TASK TO COMPLETE – Scan the material for the word "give", and copy each line where it shows up.

DATA EXCERPT –
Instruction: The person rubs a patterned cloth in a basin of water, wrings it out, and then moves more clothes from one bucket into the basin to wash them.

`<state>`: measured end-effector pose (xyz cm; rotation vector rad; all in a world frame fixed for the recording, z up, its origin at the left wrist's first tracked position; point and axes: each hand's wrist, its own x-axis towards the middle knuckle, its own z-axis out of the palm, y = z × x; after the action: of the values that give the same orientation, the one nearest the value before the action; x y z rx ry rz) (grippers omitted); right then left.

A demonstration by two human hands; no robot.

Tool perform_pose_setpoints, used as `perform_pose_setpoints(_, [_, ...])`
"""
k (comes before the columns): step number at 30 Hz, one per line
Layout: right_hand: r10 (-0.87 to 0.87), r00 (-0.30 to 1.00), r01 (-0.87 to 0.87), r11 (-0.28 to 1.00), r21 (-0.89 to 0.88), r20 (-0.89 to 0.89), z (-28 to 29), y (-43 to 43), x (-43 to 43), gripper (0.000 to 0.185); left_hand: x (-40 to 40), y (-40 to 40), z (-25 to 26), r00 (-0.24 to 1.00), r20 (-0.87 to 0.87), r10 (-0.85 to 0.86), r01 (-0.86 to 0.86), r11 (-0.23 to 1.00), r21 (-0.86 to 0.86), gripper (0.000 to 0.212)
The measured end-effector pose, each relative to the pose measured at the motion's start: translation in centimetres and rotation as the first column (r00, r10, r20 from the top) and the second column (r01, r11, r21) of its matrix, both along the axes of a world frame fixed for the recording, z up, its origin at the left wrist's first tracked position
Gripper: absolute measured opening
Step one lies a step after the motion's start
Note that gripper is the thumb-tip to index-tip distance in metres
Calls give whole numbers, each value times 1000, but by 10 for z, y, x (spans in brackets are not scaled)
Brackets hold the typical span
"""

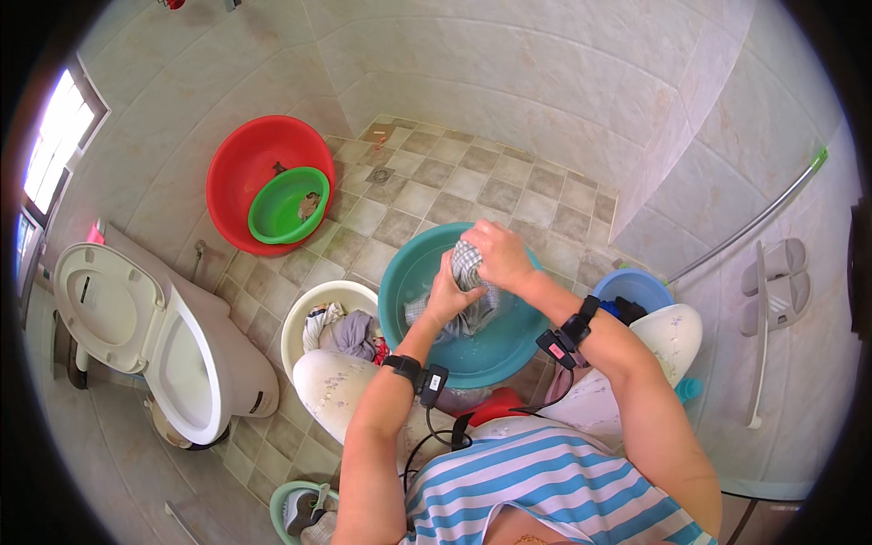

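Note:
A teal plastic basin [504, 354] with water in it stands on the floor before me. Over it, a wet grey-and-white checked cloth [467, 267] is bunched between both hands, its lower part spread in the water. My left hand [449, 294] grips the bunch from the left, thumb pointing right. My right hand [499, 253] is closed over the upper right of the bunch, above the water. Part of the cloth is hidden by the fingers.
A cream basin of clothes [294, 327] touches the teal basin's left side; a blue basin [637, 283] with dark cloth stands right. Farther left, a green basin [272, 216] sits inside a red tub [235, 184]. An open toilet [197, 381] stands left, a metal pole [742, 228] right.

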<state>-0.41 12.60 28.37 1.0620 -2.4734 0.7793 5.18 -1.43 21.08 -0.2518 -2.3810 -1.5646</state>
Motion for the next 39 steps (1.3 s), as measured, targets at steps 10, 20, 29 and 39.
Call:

RESULT FOR THIS TASK –
`<state>`: measured end-effector pose (xyz cm; rotation vector rad; all in a world frame fixed for the recording, z up, its origin at the left wrist's first tracked position; point and axes: each hand's wrist, its own x-axis towards the middle knuckle, its own z-axis out of the palm, y = z × x; after the action: of the values that give the same orientation, the one nearest the value before the action; x y z rx ry rz) (grippers omitted); right then left.
Calls give whole numbers, each value times 1000, but by 10 for z, y, x (spans in brackets are not scaled)

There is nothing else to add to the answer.